TASK STATEMENT | Copy out each line of the data below in which "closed" appears.

★ ★ ★ ★

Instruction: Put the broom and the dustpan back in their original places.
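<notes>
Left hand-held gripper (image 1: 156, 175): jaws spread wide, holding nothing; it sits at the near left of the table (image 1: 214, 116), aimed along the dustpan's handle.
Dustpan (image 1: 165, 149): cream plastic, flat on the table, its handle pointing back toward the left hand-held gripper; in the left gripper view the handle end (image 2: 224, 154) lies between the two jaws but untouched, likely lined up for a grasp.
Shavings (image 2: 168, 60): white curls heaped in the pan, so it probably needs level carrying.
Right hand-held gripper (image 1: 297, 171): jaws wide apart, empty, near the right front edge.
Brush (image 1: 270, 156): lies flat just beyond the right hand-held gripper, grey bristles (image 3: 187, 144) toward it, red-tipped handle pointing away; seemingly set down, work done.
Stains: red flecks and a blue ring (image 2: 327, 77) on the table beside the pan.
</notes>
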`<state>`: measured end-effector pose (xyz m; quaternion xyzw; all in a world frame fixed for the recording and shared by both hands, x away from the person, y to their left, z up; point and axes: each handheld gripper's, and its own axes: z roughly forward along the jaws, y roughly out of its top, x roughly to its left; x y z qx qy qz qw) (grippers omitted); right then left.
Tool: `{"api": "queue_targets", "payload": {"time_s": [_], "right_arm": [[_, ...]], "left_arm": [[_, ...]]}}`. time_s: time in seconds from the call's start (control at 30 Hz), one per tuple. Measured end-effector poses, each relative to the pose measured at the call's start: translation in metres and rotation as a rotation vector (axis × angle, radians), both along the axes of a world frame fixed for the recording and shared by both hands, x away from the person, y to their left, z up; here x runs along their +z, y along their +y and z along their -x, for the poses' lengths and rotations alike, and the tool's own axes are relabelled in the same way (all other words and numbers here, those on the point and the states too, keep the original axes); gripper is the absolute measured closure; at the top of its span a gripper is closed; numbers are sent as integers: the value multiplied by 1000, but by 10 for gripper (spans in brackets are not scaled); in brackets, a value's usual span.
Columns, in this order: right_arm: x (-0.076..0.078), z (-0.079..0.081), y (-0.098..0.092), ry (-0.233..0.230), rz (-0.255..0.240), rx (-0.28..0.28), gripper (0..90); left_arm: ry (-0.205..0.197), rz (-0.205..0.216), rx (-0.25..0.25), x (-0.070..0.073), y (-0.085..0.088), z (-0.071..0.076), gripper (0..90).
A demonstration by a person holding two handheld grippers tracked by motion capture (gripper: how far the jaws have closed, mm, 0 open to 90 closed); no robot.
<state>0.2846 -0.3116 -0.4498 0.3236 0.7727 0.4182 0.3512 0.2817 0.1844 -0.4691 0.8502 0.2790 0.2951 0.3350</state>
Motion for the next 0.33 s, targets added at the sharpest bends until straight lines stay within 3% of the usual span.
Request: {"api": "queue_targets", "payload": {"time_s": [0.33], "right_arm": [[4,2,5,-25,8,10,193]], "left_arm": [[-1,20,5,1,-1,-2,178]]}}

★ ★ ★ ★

ANSWER |
Tool: `{"api": "queue_targets", "payload": {"time_s": [_], "right_arm": [[_, ...]], "left_arm": [[_, ...]]}}`. time_s: time in seconds from the call's start (control at 30 Hz), one per tuple. Measured end-effector poses, each relative to the pose measured at the call's start: translation in metres and rotation as a rotation vector (axis × angle, radians), both along the axes of a world frame fixed for the recording and shared by both hands, x away from the person, y to their left, z up; here x runs along their +z, y along their +y and z along their -x, for the poses' lengths and rotations alike, and the tool's own axes are relabelled in the same way (all other words and numbers here, those on the point and the states too, keep the original axes); gripper is the absolute measured closure; at the top of its span a gripper is closed; numbers are sent as integers: the value multiplied by 1000, but by 10 for gripper (spans in brackets are not scaled); in brackets, a value's usual span.
A demonstration by a person holding two handheld grippers tracked by motion capture (gripper: how far the jaws have closed, mm, 0 open to 90 closed); no robot.

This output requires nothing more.